• **Supplied information**
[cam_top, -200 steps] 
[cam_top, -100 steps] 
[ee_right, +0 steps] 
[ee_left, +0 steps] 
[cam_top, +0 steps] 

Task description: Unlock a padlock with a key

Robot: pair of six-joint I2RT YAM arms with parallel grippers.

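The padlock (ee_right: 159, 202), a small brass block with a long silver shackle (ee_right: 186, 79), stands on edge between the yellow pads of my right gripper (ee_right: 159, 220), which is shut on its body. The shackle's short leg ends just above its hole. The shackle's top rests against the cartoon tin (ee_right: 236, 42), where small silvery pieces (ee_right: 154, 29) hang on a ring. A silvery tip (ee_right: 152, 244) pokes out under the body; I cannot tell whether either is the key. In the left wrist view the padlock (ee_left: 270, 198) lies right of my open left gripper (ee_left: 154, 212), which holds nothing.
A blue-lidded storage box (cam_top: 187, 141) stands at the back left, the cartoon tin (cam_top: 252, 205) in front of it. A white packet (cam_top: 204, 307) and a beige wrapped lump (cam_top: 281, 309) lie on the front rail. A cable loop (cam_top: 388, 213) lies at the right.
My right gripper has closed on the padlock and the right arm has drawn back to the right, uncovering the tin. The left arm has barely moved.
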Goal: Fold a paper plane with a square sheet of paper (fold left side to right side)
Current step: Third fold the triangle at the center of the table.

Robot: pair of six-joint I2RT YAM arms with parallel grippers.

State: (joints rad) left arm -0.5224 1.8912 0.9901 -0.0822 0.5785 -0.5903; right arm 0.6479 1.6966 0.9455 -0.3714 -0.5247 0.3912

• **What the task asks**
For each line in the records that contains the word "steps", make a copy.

• **Response to the task**
[cam_top, -200 steps] 
[cam_top, -100 steps] 
[ee_right, +0 steps] 
[ee_left, +0 steps] 
[cam_top, +0 steps] 

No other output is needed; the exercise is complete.